How to install and measure
Considerations of the methodology frequently include the purpose of the campaign (i.e. quantitative individual performance or upscaling), electrical power supply and consumption, maintenance capabilities, and the number of potential replicates. All sap flux measurement techniques are sensitive to installation location. Measurement points should be carefully selected and should not be in areas near knots or defunct branching points, as flow around these regions is generally altered. Conductive sapwood depth is known to vary circumferentially around the tree, and sap flow velocity is known to vary radially (Phillips et al., 1996). Typically, if only one measurement point is being made on an individual, sensors are installed on the north face (in the Northern Hemisphere; south face in Southern Hemisphere) of the stem to avoid direct heating by solar radiation. Typically sensors are covered by reflective insulation after installation as additional protection against external solar heating. In the case of multiple instrumentation points on a single tree, tertiary sensors can be located circumferentially or radially to account for variability in flux, or along branches to monitor lag time in flow rates. It is also generally recommended for all techniques, with the exception of heat balance methods, that measurements are made at multiple sapwood depths to account for radial variations in flow. Many commercially available sensors come with proprietary data logging systems (e.g. ICT international, EMS), while others (e.g. Dynamax, Edaphic Scientific) are compatible with common data loggers such as Campbell Scientific or HOBO. Proprietary loggers typically are installed adjacent to the sensor on the tree and are paired such that one logger records data from only one sensor. Non-proprietary loggers can be used to record data from multiple sensors simultaneously and are generally located at an easily accessible point central to the measurement plot. Data is usually recorded continuously at intervals of 15 minutes or less with 5 minutes being fairly typical. Depending on the species phenology measurements can be made year round or during, including immediately before and after, the growing season. The length of the measurements campaign is inherently dependent on the research question being explored, most typically campaigns last on the order of a few months to several years.
Where to start
Wullschleger et al. (1998) provide a good overview of water flux measurements in trees, while Steppe et al. (2010) provide comparisons of several of the leading methods. Guides for processing data are provided by Oishi et al. (2008, 2016). Matheny et al. (2014) provide guidance for collecting large numbers of replicates for scaling tree-level measurements to the plot scale.
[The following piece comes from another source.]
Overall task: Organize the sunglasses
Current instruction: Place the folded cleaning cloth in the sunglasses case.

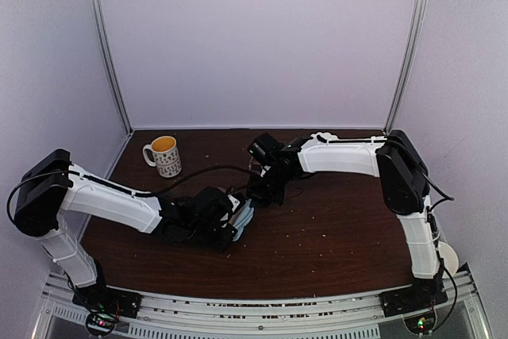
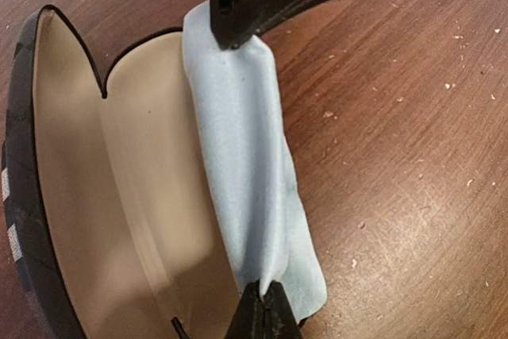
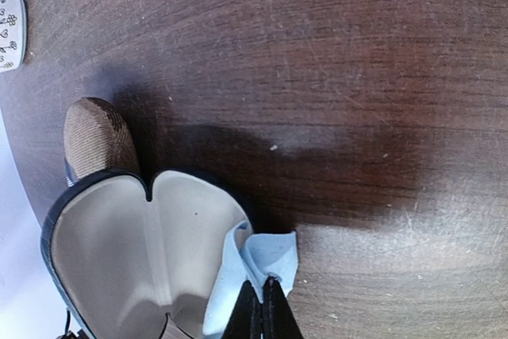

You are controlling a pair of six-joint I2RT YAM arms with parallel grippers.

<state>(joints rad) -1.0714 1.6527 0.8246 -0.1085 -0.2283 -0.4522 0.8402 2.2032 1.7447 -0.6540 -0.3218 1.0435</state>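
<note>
Both tools meet over an open glasses case [image 2: 79,156] with a beige lining, lying on the dark wooden counter [image 2: 397,156]. A light blue cleaning cloth [image 2: 238,156] drapes over the case's rim onto the wood. The right tool [image 3: 262,307] has its fingers pressed together on one bunched end of the cloth. The left tool [image 2: 266,311] is likewise closed and nips the opposite end. The rounded end of a tan woven case [image 3: 95,136] sits just behind the open case. A patterned mug [image 1: 163,155] stands well apart, near the back left corner. The sunglasses cannot be made out; the arms cover the counter's middle.
</note>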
3.7.2 Special cases, emerging issues, and challenges
In the case of HPV, and long-term measurement campaigns with other methods, the effects of wounding should be accounted for either numerically or through periodic sensor relocation during maintenance. Maintenance of sap flux instrumentation in the field is moderate to difficult: custom-made sensors require marginally more maintenance than commercial ones. Tropical environments with high wood-boring insect and rodent activity typically require maintenance that is more intensive, with a recommended minimum maintenance period of less than six months. Data collection for sap flux sensors is typically automated through a combination of data loggers and multiplexers, in the case of numerous replicates, with most measurements occurring on a 1–10 minute basis. Collected data are typically processed from the raw signal (usually mV) to sap flux through commercial or open-source software packages in MATLAB or R (Oishi et al., 2016). Upscaling sap flux measurements to the canopy or forest level can be accomplished using biometric and allometric relationships but this requires a large sample and representation of all significant species in the plot (Wullschleger et al., 1998; Matheny et al., 2014).
3.7.3 References
Theory, significance, and large datasets
Granier (1987), Poyatos et al. (2016), Steppe et al. (2010)
More on methods and existing protocols
Clearwater et al. (1999), Oishi et al. (2016), Phillips et al. (1996)
All references
Baldocchi, D. D. (2005). The role of biodiversity on the evaporation of forests. In M. SchererLorenzen, C. Korner, & E. D. Schulze (Eds.), Forest Diversity and Function: Temperate and Boreal Systems (Vol. 176, pp. 131-148). Berlin: Springer-Verlag.
Burgess, S. S. O., Adams, M. A., Turner, N. C., Beverly, C. R., Ong, C. K., Khan, A. A. H., & Bleby, T. M. (2001). An improved heat pulse method to measure low and reverse rates of sap flow in woody plants. Tree Physiology, 21(9), 589-598.
Čermák, J., & Nadezhdina, N. (2011). Instrumental approaches for studying tree-water relations along gradients of tree size and forest age. In F. Meinzer, B. Lachenbruch, & T. Dawson (Eds.), Size- and Age-Related Changes in Tree Structure and Function. Tree Physiology (Vol. 4, pp. 385-426). Dordrecht: Springer.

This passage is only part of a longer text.